Second, is it necessary for banks to entrust loans with a quota of more than 5 million?
The People's Bank of China has such a regulation that corporate loans of more than 5 million yuan need to be paid by entrustment.
3. Is it necessary for the bank to entrust a loan with the amount exceeding 5 million?
For reference: enterprises
Entrusted loans should be paid by entrustment.
Five-color soil, a large number of transferable assets supported by five types of real estate rights, with a term of one year and a benchmark rate of return of10% per year;
Annual rate of return of enterprises 10%- 15%, quarterly.
In the real estate registration authority, the borrower directly mortgages the real estate to the investor's name, and the mortgage ratio is about 50% (such as120,000 or so). The biggest risk is that house prices will plummet by 50%.
Wuse soil, the first mortgage loan company in China.
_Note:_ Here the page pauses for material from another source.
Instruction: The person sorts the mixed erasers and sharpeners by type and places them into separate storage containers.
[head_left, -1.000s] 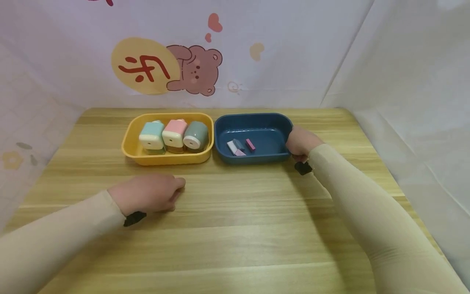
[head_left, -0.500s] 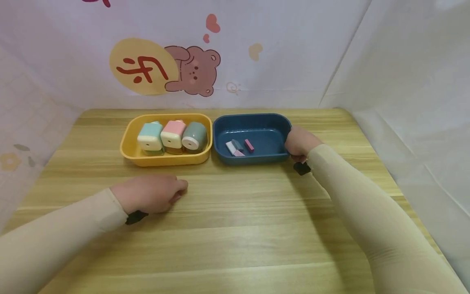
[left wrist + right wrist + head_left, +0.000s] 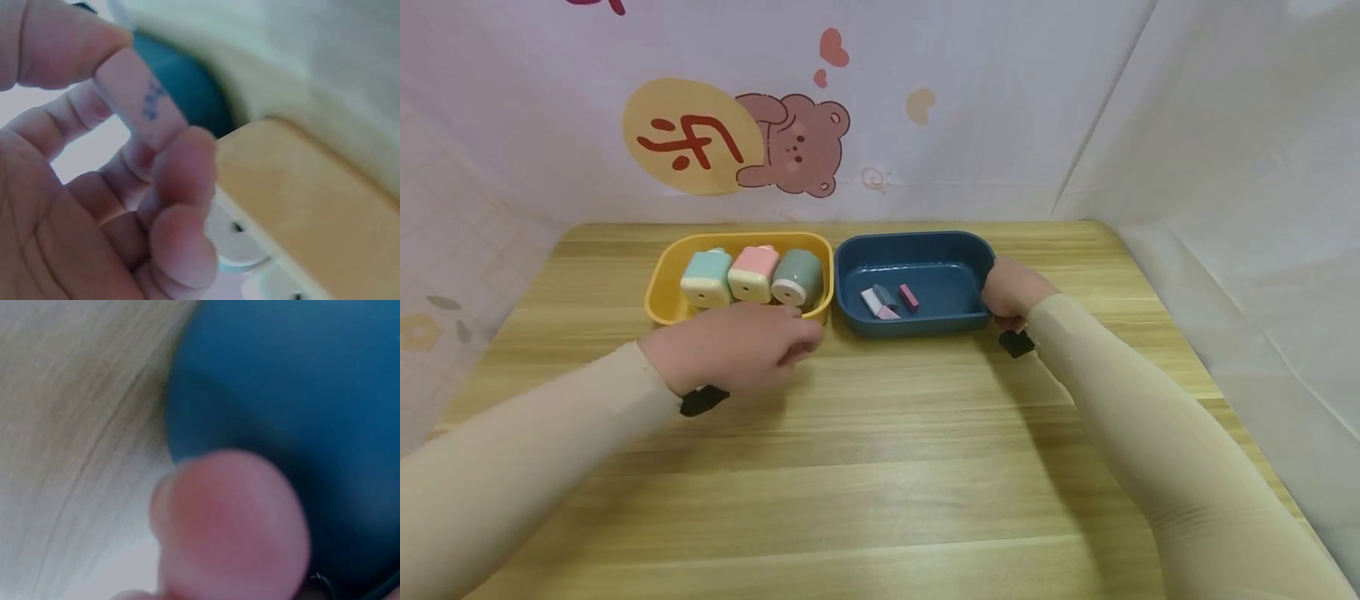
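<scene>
Between thumb and fingertips, my left hand [image 3: 741, 346] pinches a pale pink eraser [image 3: 142, 100] with blue print, which is hidden in the head view. That hand hovers before the front wall of the yellow tray [image 3: 657, 292]. At the blue tray's right end, my right hand [image 3: 1017, 290] grips the rim; the right wrist view shows a digit against the blue wall. Lying in the blue tray [image 3: 917, 327] are several small erasers: a white one [image 3: 872, 302], a grey one [image 3: 885, 296], a light pink one [image 3: 887, 313] and a darker pink one [image 3: 908, 297].
Three pencil sharpeners sit in the yellow tray: teal and cream [image 3: 706, 277], pink and cream [image 3: 753, 271], and grey-green [image 3: 800, 273]. Both trays stand side by side near the back of the wooden table [image 3: 880, 467]. A printed curtain [image 3: 985, 125] hangs behind.
My left hand has moved forward and right, from the table in front up to the yellow tray's front wall. My right hand and both trays stay in place.
</scene>
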Demonstrator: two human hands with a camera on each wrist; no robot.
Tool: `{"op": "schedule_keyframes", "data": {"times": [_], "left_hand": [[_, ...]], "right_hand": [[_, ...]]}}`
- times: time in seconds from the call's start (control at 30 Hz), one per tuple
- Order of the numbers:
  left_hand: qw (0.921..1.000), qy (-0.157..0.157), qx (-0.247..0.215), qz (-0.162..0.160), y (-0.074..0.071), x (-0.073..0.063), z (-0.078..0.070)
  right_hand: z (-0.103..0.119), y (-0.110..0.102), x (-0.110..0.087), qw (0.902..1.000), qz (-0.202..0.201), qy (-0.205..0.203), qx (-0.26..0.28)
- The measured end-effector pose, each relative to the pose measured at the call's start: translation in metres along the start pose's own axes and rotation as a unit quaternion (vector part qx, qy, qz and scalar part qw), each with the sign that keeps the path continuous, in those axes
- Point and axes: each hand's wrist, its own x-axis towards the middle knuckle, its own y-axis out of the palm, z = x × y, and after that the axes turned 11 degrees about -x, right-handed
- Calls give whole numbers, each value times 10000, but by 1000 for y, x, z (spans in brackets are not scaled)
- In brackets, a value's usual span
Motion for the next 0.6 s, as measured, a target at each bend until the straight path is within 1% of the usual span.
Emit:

Wuse Tu, the first financial service trademark in China, obtained the trademark registration certificate in 2004.
Five-color soil, the first mortgage loan in China, has five "W" risk analysis methods, "3a" risk rating system and "3A" risk hedging assets.
Wuse Soil, the best mortgage service institution in Shanghai, won the 9th and 10th Shanghai Financial Exposition on 20 1 1 and 20 12.
4. What loans need to be paid by entrustment?
Loans with a single loan fund exceeding 5% of the total investment of the project or exceeding 5 million yuan need to be entrusted for payment.
Entrusted payment is a payment method of loan funds, which means that the lender (a legally established banking financial institution) pays the loan funds to the borrower's transaction object according to the borrower's withdrawal application and payment entrustment, so as to reduce the risk of loan misappropriation.